Zachary Stefaniak, Anna Skidis, C.E. Fifer, Angela Bubash, Paul Cereghino, Eileen Engel and Jeff Loeffler in Stray Dog's Evil Dead.

John Lamb

Zachary Stefaniak, Anna Skidis, C.E. Fifer, Angela Bubash, Paul Cereghino, Eileen Engel and Jeff Loeffler in Stray Dog's Evil Dead.

If you're familiar with Sam Raimi's epic series of Evil Dead films, you know that the one thing they lack is a sense of restraint. There's gore, there's horror, there's laughs, there's pop-culture references, there's satire, there's death — but there is no holding back. Oddly enough, Justin Been's staging of Evil Dead: The Musical shows a great deal of restraint, at least in the first act.

The plot is basic Horror 101. A quintet of collegiate troublemakers journey to a cabin in the woods for a week of expected debauchery only to discover the previous tenant awoke an ancient evil by dabbling in the occult. The group then unknowingly brings that evil into this world and must fight for their lives in this cabin of death.
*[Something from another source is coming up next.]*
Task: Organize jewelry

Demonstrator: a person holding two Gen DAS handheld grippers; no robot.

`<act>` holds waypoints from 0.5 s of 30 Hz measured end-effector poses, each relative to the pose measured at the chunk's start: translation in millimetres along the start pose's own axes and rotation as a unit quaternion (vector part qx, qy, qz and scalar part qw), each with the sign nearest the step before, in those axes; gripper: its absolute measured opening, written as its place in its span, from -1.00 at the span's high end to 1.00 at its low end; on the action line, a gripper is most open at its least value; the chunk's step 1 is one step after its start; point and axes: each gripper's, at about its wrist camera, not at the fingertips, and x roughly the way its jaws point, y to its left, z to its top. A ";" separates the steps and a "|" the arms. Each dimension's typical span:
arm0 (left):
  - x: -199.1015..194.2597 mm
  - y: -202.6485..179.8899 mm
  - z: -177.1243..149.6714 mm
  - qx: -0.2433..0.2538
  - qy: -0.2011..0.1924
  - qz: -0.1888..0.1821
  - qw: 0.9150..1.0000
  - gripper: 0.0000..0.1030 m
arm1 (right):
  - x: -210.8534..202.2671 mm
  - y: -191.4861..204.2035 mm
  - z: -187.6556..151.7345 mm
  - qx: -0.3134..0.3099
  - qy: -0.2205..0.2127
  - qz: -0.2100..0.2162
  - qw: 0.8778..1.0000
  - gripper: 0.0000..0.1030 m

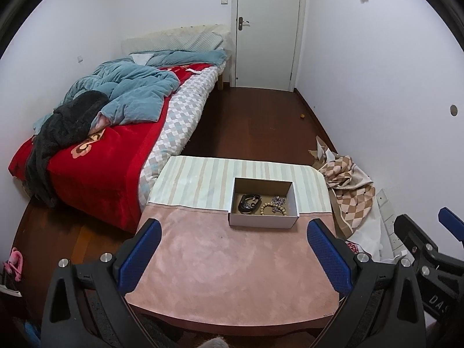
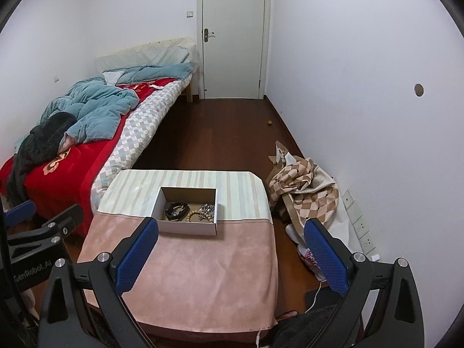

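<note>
A white cardboard box (image 1: 262,221) stands on a small table (image 1: 226,264) covered with pink and striped cloth. Inside lie a black bracelet (image 1: 247,202), a beaded bracelet (image 1: 271,209) and a sparkly silver piece (image 1: 279,200). The box shows in the right wrist view (image 2: 185,227) with the same black bracelet (image 2: 176,210), beaded bracelet (image 2: 200,216) and silver piece (image 2: 207,208). My left gripper (image 1: 233,239) is open and empty, held back over the table's near half. My right gripper (image 2: 229,239) is open and empty, at the table's right side.
A bed (image 1: 116,133) with red and blue bedding stands left of the table. A checked cloth (image 2: 301,194) lies on the floor at the right by the wall. A white door (image 1: 266,29) is at the far end. Dark wood floor (image 1: 249,124) lies between.
</note>
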 end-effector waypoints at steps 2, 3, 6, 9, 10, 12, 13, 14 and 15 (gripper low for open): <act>-0.4 -0.4 -0.2 0.000 0.000 -0.001 1.000 -0.99 | -1.0 -1.3 1.7 0.000 0.001 -0.001 1.000 -0.98; -0.3 -0.6 -0.5 -0.001 0.000 0.001 1.000 -0.99 | -0.5 -1.3 2.5 0.001 0.002 0.000 1.000 -0.98; 2.3 -0.9 2.6 -0.002 0.001 0.006 1.000 -0.99 | 4.1 -1.1 4.7 0.000 0.004 0.000 1.000 -0.98; 9.5 -1.9 9.1 0.000 0.004 0.007 1.000 -0.99 | 16.1 -1.5 9.5 0.001 0.015 0.002 1.000 -0.98; 13.3 -2.8 12.5 0.003 0.006 0.006 1.000 -0.99 | 20.5 -1.7 11.9 0.001 0.018 0.001 1.000 -0.98; 21.9 -4.4 18.8 0.005 0.011 0.009 1.000 -0.99 | 31.2 -1.1 18.6 0.000 0.021 -0.001 1.000 -0.98; 27.0 -4.8 22.6 0.005 0.014 0.009 1.000 -0.99 | 36.7 -1.1 22.3 0.000 0.024 -0.002 1.000 -0.98; 32.0 -5.0 26.4 0.004 0.017 0.009 1.000 -0.99 | 42.1 -0.8 25.9 0.000 0.026 -0.002 1.000 -0.98; 37.4 -5.7 30.5 0.005 0.020 0.012 1.000 -0.99 | 48.0 -0.8 30.2 -0.001 0.027 -0.003 1.000 -0.98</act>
See also: Photos from Evil Dead: The Musical

Our hero is Ash (Paul Cereghino), tall and strong-jawed if a bit slow on the uptake. He's still smarter than his best friend, Scott (C.E. Fifer), a genuinely unlikable horndog bro; as for Scott's date, Shelly (Angela Bubash), the cabin's knotty pine walls are smarter than she. Ash's girlfriend is Linda (Eileen Engel), an earnest good girl who is willing to go bad for Ash. Tagging along is Ash's sister Cheryl (Anna Skidis), a charming dingbat who loves books and party games.

Cereghino and Fifer are a bit stiff in the early going, as if they're taking the whole thing a little too seriously. The ladies, however, are all more comfortable embracing the silliness of the dialogue and the setup; the contrast is obvious when Engel and Cereghino sing the very pretty and wholly ridiculous power ballad "Housewares Employee." Engel mimes flying to her love as a bird, leaping and flapping her arms with abandon, demonstrating fantastic breath control as she does it. Cereghino sort of shuffle-hops to her. And Skidis, once transformed into a demon, becomes a maliciously punning jack-in-the-box, popping up out of the basement to insult everyone in sight; she also has an insane cackle that never falters.

Fortunately, Cereghino throws himself into it once he has to fight his right hand and cut it off with a chainsaw. The dams break, and the blood floods the stage as he laughs wildly over the ratcheting of the chainsaw. He and Engel also pull off a nifty bit of stage magic when Ash decapitates Linda.

While Act One is slow to start, the second act begins with a fountain of blood and never looks back. The arrival of new romantic interest Annie (Brittany Kohl) and gigantic backwoods bumpkin Jake (Zachary Stefaniak) gives the show new legs, as both actors play their parts with unfettered zest. If you pay for seats in the Splatter Zone, this act gives you your money's worth. Stefaniak's death song, "Ode to an Accidental Stabbing," is awash in gore, as are the first two rows. In a performance last week Ash shot a demon at deep stage left and the blood doused the face of a man seated at stage right.

It's always good to end a show on a high note.